▸ WORK REQUIRED:
In how many lines of the data below does the word "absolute" appear? Reply with the number and nothing more.

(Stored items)
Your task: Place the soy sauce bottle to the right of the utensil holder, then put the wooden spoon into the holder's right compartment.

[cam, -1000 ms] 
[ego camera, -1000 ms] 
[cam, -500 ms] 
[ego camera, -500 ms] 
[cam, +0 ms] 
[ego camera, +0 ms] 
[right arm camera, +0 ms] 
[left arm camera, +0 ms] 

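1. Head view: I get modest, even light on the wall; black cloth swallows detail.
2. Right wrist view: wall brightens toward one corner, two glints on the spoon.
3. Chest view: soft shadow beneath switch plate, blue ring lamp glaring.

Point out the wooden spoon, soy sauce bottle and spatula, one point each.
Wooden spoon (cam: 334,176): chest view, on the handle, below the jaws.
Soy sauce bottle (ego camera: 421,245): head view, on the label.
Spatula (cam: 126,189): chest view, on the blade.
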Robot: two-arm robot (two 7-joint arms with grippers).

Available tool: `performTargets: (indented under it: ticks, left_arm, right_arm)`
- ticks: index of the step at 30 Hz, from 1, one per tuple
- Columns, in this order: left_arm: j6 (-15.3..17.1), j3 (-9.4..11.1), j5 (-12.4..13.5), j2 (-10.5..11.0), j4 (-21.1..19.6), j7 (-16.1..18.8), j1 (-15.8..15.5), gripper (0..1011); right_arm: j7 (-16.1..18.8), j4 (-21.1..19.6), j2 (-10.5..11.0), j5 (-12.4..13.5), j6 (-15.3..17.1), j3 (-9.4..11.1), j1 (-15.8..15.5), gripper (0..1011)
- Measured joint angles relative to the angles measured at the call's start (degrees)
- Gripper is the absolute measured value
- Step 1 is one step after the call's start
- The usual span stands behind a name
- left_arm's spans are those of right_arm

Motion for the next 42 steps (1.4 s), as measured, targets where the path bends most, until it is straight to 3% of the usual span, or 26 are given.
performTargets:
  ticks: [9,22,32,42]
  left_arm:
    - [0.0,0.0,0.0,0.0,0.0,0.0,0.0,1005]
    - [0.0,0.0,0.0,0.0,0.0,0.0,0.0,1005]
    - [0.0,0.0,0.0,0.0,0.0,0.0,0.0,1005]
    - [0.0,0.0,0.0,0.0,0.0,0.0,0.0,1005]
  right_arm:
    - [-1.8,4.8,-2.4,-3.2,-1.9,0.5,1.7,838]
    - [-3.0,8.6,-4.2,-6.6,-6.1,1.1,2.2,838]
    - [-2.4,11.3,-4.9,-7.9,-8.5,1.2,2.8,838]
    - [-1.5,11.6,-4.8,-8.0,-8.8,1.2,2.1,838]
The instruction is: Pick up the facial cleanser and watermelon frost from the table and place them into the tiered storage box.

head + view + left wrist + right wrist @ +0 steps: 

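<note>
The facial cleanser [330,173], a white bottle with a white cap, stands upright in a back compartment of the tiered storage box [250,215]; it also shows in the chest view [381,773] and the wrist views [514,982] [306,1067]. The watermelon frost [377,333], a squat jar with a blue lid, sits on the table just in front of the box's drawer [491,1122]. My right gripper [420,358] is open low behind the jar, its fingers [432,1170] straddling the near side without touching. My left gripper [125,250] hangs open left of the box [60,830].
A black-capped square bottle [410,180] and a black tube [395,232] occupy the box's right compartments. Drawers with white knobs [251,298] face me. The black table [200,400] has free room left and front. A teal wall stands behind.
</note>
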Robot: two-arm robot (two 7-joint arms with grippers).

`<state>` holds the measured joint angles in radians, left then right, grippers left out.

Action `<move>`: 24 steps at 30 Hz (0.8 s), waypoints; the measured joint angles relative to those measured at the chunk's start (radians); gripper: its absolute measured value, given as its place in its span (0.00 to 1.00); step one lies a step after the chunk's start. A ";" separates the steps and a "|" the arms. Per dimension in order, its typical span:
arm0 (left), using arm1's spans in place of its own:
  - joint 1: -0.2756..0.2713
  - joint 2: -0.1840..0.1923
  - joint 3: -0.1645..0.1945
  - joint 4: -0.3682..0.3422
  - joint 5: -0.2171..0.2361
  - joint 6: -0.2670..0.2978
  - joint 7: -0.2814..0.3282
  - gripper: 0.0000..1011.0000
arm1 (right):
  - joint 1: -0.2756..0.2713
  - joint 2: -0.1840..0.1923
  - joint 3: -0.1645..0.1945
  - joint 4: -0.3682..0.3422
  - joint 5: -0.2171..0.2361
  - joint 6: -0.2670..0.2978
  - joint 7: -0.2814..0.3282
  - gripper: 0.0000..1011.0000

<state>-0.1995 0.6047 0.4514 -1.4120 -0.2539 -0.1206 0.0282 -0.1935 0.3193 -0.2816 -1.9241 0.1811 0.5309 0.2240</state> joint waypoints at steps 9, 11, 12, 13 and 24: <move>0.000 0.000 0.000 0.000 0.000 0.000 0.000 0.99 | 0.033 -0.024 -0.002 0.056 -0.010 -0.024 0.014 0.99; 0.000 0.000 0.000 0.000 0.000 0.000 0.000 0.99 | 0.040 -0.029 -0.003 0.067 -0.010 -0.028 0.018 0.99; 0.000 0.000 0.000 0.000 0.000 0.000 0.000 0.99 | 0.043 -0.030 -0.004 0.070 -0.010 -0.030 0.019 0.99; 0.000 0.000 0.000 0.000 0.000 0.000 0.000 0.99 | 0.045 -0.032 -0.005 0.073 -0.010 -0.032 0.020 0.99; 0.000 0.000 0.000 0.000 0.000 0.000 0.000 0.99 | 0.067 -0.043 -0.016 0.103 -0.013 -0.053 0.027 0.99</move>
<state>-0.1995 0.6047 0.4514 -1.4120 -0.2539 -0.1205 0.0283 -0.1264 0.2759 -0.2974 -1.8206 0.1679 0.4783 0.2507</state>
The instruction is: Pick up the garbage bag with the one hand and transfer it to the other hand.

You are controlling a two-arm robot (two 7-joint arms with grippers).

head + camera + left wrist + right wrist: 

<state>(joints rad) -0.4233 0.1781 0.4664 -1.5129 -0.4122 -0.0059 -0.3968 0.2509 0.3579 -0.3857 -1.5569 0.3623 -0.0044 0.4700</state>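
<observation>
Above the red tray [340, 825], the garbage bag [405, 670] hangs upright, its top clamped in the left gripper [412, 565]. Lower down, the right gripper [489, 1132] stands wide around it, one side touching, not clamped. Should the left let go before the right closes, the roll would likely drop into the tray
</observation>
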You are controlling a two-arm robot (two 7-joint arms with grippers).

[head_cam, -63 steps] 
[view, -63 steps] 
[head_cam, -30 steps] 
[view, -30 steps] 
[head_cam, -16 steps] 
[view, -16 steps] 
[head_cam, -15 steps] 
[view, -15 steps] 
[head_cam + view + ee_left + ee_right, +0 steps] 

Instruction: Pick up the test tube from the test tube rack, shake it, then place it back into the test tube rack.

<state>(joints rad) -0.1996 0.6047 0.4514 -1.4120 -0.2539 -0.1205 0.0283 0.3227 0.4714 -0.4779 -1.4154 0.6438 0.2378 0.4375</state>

▸ ANSWER SECTION:
2